Some thoughts on what matters
Four years ago, in spring 2021, we were starting to sow the seed that became Wonderland Community Project. The land as bridge to ourselves - as that-which-we-became. In April and May, we took a couple of exploratory trips to the property in McHenry County IL, previously known best to me from Tom Wait's song "Johnsburg, Illinois". We signed the contract in June.
In any project, there are twists and turns. You start at one place, adjust, start over. This is as true for a project like WCP as it is for something smaller, or more focused - "Try Again. Fail Again. Fail Better". For us, one area that has recursively surfaced is what the meaning is - what it means to form community, what it means to restore land, what it means to center value.
I was thinking of that this morning as I walked home in Chicago after dropping off the rental car, and came across this Guardian article. One such 'meaning of life' really rang true for the Wonderland Community Project experience:
"The Aristotelian concept of eudaimonia best captures what I have in mind here. Eudaimonia means living well, flourishing, doing that which is worth doing. It is not about pleasure or hedonic satisfaction, nor is it about selfless sacrifice for some greater good. It involves realising one’s potential through cultivating virtues such as reason, courage and wisdom. Fundamentally, it comes down to doing a bit of good and feeling good about doing so."

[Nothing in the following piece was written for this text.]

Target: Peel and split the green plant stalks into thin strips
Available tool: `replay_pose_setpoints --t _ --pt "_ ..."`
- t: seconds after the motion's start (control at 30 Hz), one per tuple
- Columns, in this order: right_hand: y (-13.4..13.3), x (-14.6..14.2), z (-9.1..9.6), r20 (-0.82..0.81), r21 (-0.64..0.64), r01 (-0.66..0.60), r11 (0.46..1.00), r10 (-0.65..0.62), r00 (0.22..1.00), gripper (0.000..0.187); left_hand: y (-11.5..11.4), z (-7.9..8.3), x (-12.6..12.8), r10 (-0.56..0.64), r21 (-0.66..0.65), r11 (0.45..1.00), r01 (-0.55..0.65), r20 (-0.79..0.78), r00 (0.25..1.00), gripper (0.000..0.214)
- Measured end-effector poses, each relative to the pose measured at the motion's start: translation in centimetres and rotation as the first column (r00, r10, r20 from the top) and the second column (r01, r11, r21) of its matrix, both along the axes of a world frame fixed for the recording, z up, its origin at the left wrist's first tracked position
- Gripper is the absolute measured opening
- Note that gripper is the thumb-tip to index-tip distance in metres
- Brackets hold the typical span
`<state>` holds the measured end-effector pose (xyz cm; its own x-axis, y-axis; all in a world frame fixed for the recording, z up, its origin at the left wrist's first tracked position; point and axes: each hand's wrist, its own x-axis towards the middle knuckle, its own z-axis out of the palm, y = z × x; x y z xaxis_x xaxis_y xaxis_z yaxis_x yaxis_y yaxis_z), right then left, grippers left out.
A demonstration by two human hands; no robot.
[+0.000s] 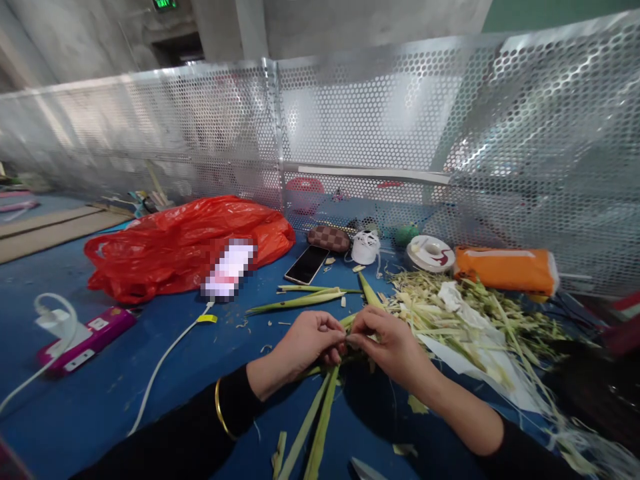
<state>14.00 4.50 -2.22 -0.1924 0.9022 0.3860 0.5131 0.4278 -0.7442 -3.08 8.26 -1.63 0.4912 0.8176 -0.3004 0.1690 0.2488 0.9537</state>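
My left hand (311, 339) and my right hand (389, 341) meet above the blue table, both with fingers pinched together. They hold a small bunch of green leaf strips (325, 413), whose long ends run down toward the front edge. The fingertips cover the middle of the bunch, so I cannot see whether anything thin is between them. Just beyond my hands lie a long pointed green leaf (300, 302) and an upright-leaning leaf piece (369, 292). A pointed metal blade (366, 470) shows at the bottom edge, its other end cut off.
On the right spreads a heap of leaf scraps (480, 320), behind it an orange pack (505, 270) and a white tape roll (431, 255). Further left are white string (365, 248), a dark phone (307, 265), a red plastic bag (170, 247) and a purple power strip (90, 340). Perforated metal sheeting (350, 120) stands behind.
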Motion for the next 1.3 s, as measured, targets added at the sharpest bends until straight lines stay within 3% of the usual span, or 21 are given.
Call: replay_pose_setpoints --t 0.2,0.4,0.57,0.73,0.8,1.0,1.3 --pt "-0.2 -0.3 -0.1 0.041 0.035 0.015 0.999 -0.016 0.999 0.015 -0.3 -0.3 0.0 -0.05 0.003 0.999 0.05 -0.015 0.999 0.018" --pt "-0.4 -0.4 -0.3 0.054 -0.127 0.133 0.983 -0.127 0.99 0.02 -0.3 -0.3 -0.2 -0.162 -0.035 0.986 0.162 0.012 0.987 0.015" --pt "-0.5 -0.8 -0.2 -0.114 -0.308 0.078 0.948 -0.118 0.986 0.02 -0.3 -0.4 -0.1 -0.193 0.006 0.981 0.194 -0.026 0.981 0.011" --pt "-0.2 -0.4 0.5 -0.203 -0.264 0.09 0.96 -0.147 0.968 0.009 -0.4 -0.5 -0.1 -0.131 -0.004 0.991 0.131 -0.006 0.991 0.01" --pt "0.0 0.1 0.8 -0.146 -0.252 0.109 0.962 -0.149 0.978 0.011 -0.3 -0.4 -0.1 -0.105 -0.022 0.994 0.105 0.017 0.994 0.015" --pt "0.0 0.7 0.9 0.135 -0.224 0.03 0.974 0.001 0.991 0.003 -0.3 -0.4 -0.1 -0.089 -0.049 0.995 0.092 0.061 0.994 0.025" --pt "0.1 0.4 -0.3 0.16 -0.196 0.002 0.981 0.03 0.987 0.014 -0.3 -0.4 0.1 -0.079 -0.081 0.993 0.086 0.087 0.993 0.026"
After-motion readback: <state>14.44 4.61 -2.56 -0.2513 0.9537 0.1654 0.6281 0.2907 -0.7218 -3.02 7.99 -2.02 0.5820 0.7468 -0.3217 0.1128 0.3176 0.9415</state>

This isn't selfless sacrifice. Yesterday, I dozed on the bank of a stream where we had been working on our first Beaver Dam Analog, and where I had been clearing invasives. Temperatures hovered about 45F, but the bank caught the sun and kept me out of the wind.
Nor is it hedonic. A few weeks back I had cleared space to plant some of our 120 chestnuts, and we revisited the (half complete) space to talk though what we would plant, and where, and how. When I cleared it, I got caught by a branch in the face and had to stop because I was bleeding too much to go on.
But "doing a bit of good and feeling good about doing so"? Yes, that's a good place to start.